Anyone who tells you they don’t feel a bit more crap than usual in January is either lying, or is an alien from the planet Zog (you want to watch them). Trust me. The post-Christmas slump (when your body finally holds you accountable for going entirely off-piste where its wellbeing was concerned for the entire month of December), coupled with plummeting temperatures and a severe lack of sunlight leads to a collective form of exhaustion tinged with malaise – a nagging but non-specific feeling of ‘what now?’ We try to shake it off and kick start the year with enthusiastic resolutions like: “I must eat less!” “I must exercise more!” “I must work harder!” “I must take up that hobby!” Ad Nauseam. But by the end of the month those who started dry January are tearing out their eyeballs and those who didn’t are checking into rehab.

Those of us who live in places that experience prolonged spells of cold and dark each year employ various coping strategies to get through them with our sanity intact. Some choose to avoid it altogether by booking a one way ticket to Australia (and who can blame them?) But for the majority this isn’t a feasible option, so we stock up on Vitamin D tablets and sun lamps (well, those of us that can be arsed do – can’t say I’m one of those people), book holidays to warmer climes to titillate our ailing imaginations (guilty) and let every nanosecond that the sun succeeds in elbowing its way through the thick nimbostratus clouds be reason for unbridled celebration (after all, it is nearly spring, sort of). And for the rest of the time we pull our woolly hats down over our ears, slip our chilly fingers into gloves and leave the house each morning, in the dark, with grim determination etched across our faces.

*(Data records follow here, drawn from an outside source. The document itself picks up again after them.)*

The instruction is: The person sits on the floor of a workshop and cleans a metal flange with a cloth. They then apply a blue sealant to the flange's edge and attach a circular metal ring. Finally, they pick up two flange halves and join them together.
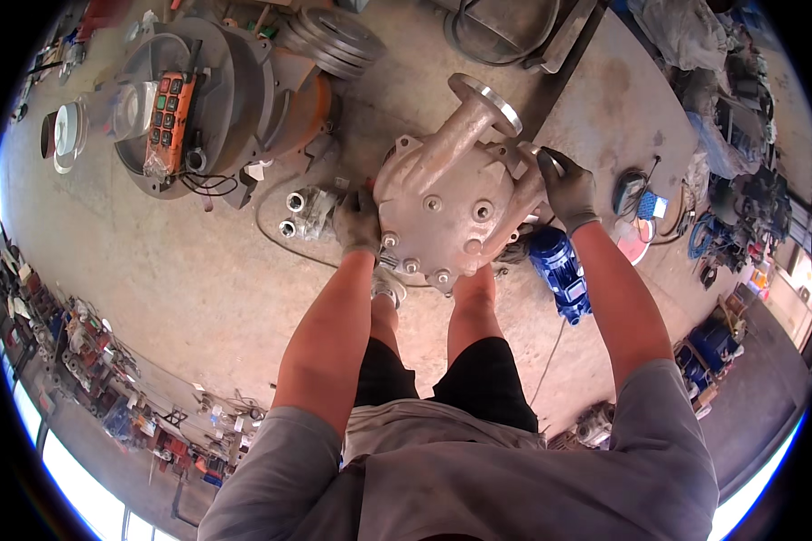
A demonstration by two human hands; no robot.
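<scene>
A large grey-brown cast pump casing (442, 194) is in front of my legs, with several bolts in its face. A pipe with a round flange (485, 104) rises from its upper right. My left hand (358, 221), in a dark glove, is closed on the casing's left edge, its fingertips partly hidden. Across from it my right hand (568, 187), gloved as well, has bent fingers gripping the casing's right edge near the flanged pipe. Left of my left hand lie metal fittings (311, 214) in clear wrap. A blue electric motor (561, 272) lies below my right hand.
An orange remote control (169, 123) rests on a large dark round housing (235, 90) at the upper left. Behind it is a grooved pulley (334, 41). A cable (275, 236) runs over the concrete floor. Machine parts (731, 180) and wrapped bundles line the right side.
</scene>
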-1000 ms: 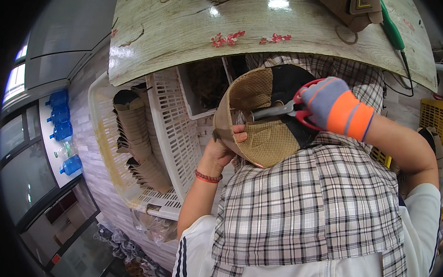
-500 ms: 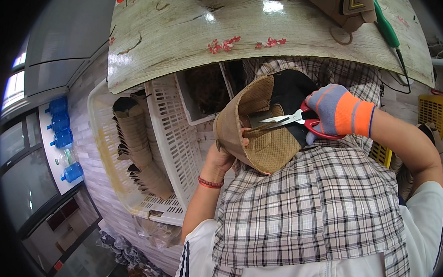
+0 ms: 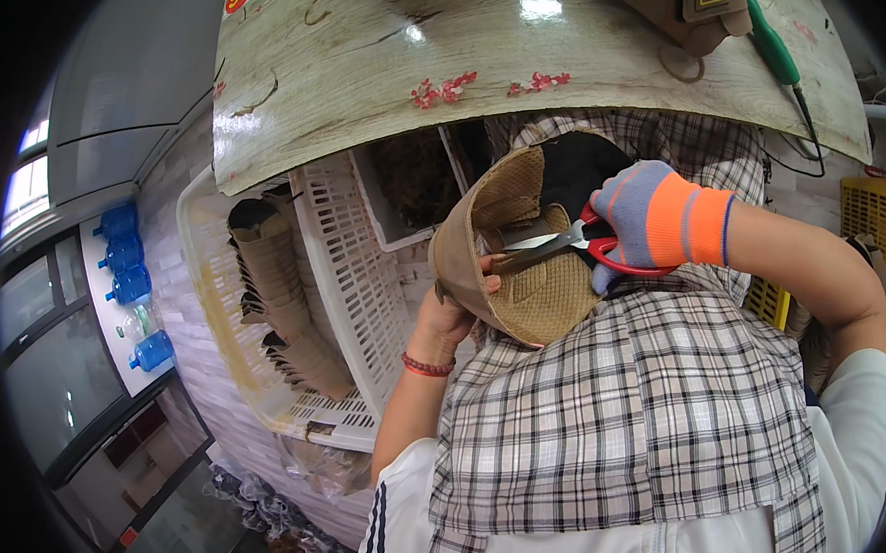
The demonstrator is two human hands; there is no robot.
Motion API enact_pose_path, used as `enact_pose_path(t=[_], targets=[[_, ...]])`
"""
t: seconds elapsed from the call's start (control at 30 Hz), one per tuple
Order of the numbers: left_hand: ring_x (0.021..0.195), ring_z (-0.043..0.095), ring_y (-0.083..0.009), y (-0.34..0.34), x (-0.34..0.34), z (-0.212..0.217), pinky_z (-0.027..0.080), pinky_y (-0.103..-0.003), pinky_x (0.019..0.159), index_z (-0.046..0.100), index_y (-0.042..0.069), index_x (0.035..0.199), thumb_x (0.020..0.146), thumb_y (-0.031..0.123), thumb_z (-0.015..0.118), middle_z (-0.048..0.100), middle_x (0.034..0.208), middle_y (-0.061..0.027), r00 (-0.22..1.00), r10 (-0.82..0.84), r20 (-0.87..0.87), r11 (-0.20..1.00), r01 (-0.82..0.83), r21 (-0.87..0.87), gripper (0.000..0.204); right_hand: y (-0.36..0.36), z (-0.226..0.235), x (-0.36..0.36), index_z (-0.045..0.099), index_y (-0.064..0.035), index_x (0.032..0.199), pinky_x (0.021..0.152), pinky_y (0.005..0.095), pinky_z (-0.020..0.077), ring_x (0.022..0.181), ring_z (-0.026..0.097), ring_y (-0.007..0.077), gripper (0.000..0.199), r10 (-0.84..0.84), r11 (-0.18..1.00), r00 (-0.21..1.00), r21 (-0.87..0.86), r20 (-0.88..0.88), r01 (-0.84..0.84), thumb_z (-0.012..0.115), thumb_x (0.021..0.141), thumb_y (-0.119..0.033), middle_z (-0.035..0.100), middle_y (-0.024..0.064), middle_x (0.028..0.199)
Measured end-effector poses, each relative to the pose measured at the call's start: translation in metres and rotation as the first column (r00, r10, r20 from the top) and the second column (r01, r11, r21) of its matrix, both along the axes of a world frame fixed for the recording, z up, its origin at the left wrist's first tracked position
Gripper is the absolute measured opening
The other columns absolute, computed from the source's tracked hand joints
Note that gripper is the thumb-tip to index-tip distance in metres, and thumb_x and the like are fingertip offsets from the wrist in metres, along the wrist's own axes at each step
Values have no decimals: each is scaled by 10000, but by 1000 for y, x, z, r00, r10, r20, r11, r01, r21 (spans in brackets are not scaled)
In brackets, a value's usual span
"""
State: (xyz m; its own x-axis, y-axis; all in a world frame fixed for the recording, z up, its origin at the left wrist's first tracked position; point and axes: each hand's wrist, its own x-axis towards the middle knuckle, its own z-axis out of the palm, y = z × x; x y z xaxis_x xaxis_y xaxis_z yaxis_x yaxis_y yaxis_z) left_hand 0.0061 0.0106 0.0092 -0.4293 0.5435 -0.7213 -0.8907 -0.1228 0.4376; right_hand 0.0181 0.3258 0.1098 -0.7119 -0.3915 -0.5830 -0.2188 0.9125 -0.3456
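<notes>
On my lap rests a tan cap (image 3: 465, 248), turned so its quilted inside and black part face up. My left hand (image 3: 451, 312), bare with a red bead bracelet, grips the cap's near-left edge, its fingers curled over onto the inner side. Red-handled scissors (image 3: 555, 244) are in my right hand (image 3: 634, 221), which wears a grey and orange glove. The blades reach into the cap toward the left wall, close to my left fingertips. Whether the blade tips touch the material is hard to make out.
Left of me stands a white plastic basket (image 3: 361, 302) with stacked tan caps (image 3: 272, 283). A wood-patterned table (image 3: 352, 92) lies ahead, holding another tan piece (image 3: 677, 18) and a green-handled corded tool (image 3: 773, 43). A yellow crate (image 3: 872, 214) is at right; blue water jugs (image 3: 129, 250) stand far left.
My right hand has moved left with the scissors, pushing the blades deeper into the cap. The blades now look closer together. My left hand keeps its hold.
</notes>
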Motion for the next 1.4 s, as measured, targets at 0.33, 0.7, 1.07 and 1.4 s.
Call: enact_pose_path(t=[0.33,0.7,1.07,1.4], targets=[[1043,652,-218,-1,1,-4,552,-356,925,668,-41,1162,738,-18,824,687,1154,-119,1000,22,-2,1000,-22,11,453,-12,14,-9,702,-38,911,594,379,547,673,697,317,851,-29,998,981,66,191,16,673,623,-838,676,121,684],[950,665,-208,-5,4,-10,581,-365,853,693,35,1023,709,-49,840,692,1050,-68,997,74,17,996,-73,-50,356,-24,6,-12,748,-58,788,628,395,549,693,698,319,817,-2,996,987,85,159,-12,600,684,-854,695,125,705],[1091,607,-191,23,-35,-41,492,-347,982,568,39,1295,944,126,660,627,1191,-66,913,302,-275,926,-213,311,373,31,-22,-32,706,50,910,560,326,554,579,622,203,990,-92,935,638,-155,765,320,368,820,-876,578,82,626],[1158,603,-248,13,-48,-58,485,-404,986,565,17,1315,927,242,701,625,1289,-107,873,170,-457,984,-173,37,469,2,-6,-67,740,16,915,573,331,574,557,615,199,941,-15,949,641,-192,767,252,346,866,-837,579,79,625]])
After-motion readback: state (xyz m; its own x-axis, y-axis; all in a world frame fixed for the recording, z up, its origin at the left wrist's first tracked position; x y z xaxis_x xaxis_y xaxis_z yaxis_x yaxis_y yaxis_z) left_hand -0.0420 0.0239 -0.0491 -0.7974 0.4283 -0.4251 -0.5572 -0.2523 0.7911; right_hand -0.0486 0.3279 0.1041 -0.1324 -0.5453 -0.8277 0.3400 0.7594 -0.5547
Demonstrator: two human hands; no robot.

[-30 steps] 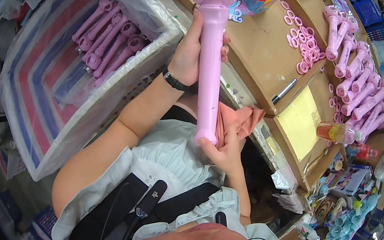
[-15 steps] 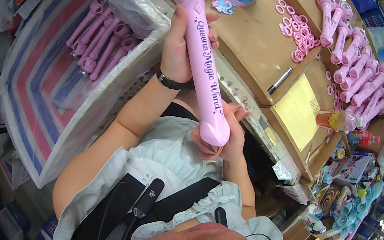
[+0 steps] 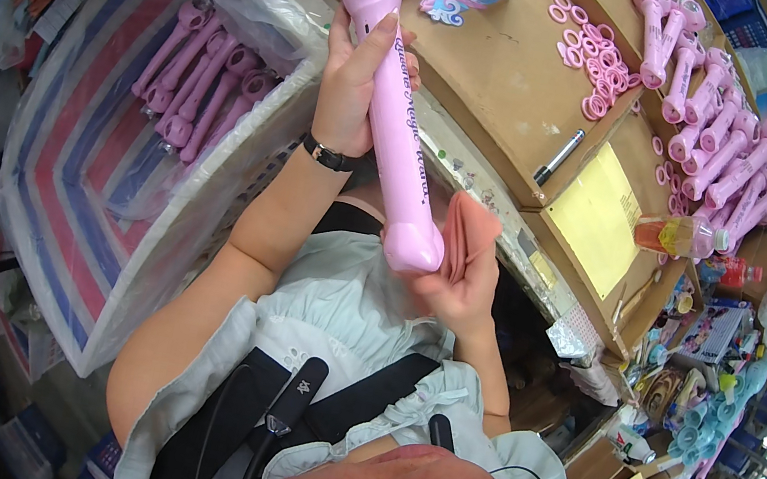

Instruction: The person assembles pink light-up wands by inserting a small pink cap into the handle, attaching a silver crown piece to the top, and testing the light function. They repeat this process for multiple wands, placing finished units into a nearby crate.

But there is hope. In the wealth of personal experience I’ve gleaned through the endurance of numerous winters, I am now in a position to share with you a handful of things that really can alleviate the symptoms of this gloomy time of year:

  1. Read a good book – by which I mean a book you enjoy so much it’s like having a love affair; you want to be with it every moment of the day, and can’t stop thinking about it even when you are apart.
  2. Have a lot of baths – soaking in hot water with scented bubbles really does melt your worries away. The deeper the bath and the longer you spend in it the better.
  3. Do guided meditations every day when you wake up – I’ve recently discovered these ones from the Chopra Centre in California, and I find it helps a lot to take a few minutes after waking to focus on breathing in the context of which ever topic you have chosen.
  4. Keep a daily morning journal – as advised by Julia Cameron in The Artist’s Way. I’ve struggled with this a lot over the past couple of years because I often tell myself I’m too exhausted to write as soon as I wake up. But after a hiatus of a few months I have today started again, because I’ve noticed the difference in my stress and creativity levels since it last tailed off.
  5. Live life more mindfully – this is one I struggle with on a daily basis. There are always so many distractions that it’s often hard to create space to observe and appreciate the minutiae of life. Last year I did the #100HappyDays challenge which involved taking pictures each day for 100 days of something that made me happy. And you know what? I found I was being a lot more mindful – always looking around for something beautiful, striking or inspirational. That’s why I’ve decided to start my own #MindfulnessMonth – every day in February I will document, by way of image, blog or both, something that I have taken the time to stop and appreciate.

Those are my ways of coping with the winter blues. Good luck finding yours.